- Work request -
Transcribe all of the data, leaving nothing out and changing nothing.

- Stored data -
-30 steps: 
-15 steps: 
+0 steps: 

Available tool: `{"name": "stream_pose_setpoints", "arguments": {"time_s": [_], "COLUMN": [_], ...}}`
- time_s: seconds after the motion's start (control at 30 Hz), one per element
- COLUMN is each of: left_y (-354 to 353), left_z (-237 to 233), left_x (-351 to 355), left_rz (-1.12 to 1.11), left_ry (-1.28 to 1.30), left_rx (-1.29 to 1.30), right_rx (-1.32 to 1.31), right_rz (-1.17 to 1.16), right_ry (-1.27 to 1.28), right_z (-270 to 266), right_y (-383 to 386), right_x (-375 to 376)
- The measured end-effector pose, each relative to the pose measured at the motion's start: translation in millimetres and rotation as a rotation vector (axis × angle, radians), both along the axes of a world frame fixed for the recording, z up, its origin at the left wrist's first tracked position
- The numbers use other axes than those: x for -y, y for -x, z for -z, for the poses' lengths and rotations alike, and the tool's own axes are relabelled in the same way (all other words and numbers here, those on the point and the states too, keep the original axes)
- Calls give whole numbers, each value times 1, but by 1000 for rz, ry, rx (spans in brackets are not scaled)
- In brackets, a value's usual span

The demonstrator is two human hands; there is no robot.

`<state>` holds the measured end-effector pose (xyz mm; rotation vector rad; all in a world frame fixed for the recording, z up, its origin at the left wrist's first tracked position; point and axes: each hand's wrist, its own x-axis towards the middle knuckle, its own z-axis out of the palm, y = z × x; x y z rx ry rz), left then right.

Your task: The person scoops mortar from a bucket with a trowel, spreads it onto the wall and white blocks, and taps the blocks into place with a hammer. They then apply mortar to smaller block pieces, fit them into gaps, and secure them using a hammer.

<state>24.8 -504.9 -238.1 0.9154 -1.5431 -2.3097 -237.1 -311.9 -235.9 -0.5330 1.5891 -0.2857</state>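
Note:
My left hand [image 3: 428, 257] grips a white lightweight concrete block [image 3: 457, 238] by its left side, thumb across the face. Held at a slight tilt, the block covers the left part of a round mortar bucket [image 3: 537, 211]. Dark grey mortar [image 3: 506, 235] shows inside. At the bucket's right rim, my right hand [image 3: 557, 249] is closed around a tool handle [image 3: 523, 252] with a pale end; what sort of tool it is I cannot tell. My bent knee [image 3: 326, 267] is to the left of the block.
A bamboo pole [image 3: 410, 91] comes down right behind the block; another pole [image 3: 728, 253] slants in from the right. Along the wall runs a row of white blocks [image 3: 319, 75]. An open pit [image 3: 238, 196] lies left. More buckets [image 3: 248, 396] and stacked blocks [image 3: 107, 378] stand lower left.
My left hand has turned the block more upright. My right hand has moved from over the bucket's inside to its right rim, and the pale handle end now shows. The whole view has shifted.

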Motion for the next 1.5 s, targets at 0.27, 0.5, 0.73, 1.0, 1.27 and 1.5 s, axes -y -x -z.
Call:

- Output for this exercise -
-30 steps: 
-15 steps: 
+0 steps: 

Available tool: `{"name": "stream_pose_setpoints", "arguments": {"time_s": [_], "COLUMN": [_], ...}}`
- time_s: seconds after the motion's start (control at 30 Hz), one per element
- COLUMN is each of: left_y (-354 to 353), left_z (-237 to 233), left_x (-351 to 355), left_rz (-1.12 to 1.11), left_ry (-1.28 to 1.30), left_rx (-1.29 to 1.30), right_rx (-1.32 to 1.31), right_rz (-1.17 to 1.16), right_ry (-1.27 to 1.28), right_z (-270 to 266), right_y (-383 to 386), right_x (-375 to 376)
- The measured end-effector pose, each relative to the pose measured at the motion's start: translation in millimetres and rotation as a rotation vector (axis × angle, radians), both along the axes of a world frame fixed for the recording, z up, its origin at the left wrist's first tracked position
- The numbers use other axes than those: x for -y, y for -x, z for -z, for the poses' lengths and rotations alike, and the tool's own axes are relabelled in the same way (all other words and numbers here, those on the point and the states too, keep the original axes)
- Calls give whole numbers, each value times 1, but by 1000 for rz, ry, rx (spans in brackets are not scaled)
- In brackets, a value's usual span

The demonstrator is two human hands; there is no robot.

`<state>` holds the measured end-effector pose (xyz mm; rotation vector rad; all in a world frame fixed for the recording, z up, its origin at the left wrist's first tracked position; point and axes: each hand's wrist, its own x-axis towards the middle knuckle, its own z-axis out of the palm, y = z × x; x y z rx ry rz), left then right.

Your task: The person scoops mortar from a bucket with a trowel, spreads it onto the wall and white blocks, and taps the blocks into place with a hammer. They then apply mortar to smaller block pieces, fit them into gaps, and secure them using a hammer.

<state>24.8 -504.9 -238.1 0.9154 -1.5431 -2.3097 -237.1 -311.9 -235.9 -0.5330 1.5891 -0.2857</state>
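Note:
My left hand [image 3: 428, 257] grips a white lightweight concrete block [image 3: 457, 238] by its left side, thumb across the face. Held at a slight tilt, the block covers the left part of a round mortar bucket [image 3: 537, 211]. Dark grey mortar [image 3: 506, 235] shows inside. At the bucket's right rim, my right hand [image 3: 557, 249] is closed around a tool handle [image 3: 523, 252] with a pale end; what sort of tool it is I cannot tell. My bent knee [image 3: 326, 267] is to the left of the block.
A bamboo pole [image 3: 410, 91] comes down right behind the block; another pole [image 3: 728, 253] slants in from the right. Along the wall runs a row of white blocks [image 3: 319, 75]. An open pit [image 3: 238, 196] lies left. More buckets [image 3: 248, 396] and stacked blocks [image 3: 107, 378] stand lower left.
My left hand has turned the block more upright. My right hand has moved from over the bucket's inside to its right rim, and the pale handle end now shows. The whole view has shifted.
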
Motion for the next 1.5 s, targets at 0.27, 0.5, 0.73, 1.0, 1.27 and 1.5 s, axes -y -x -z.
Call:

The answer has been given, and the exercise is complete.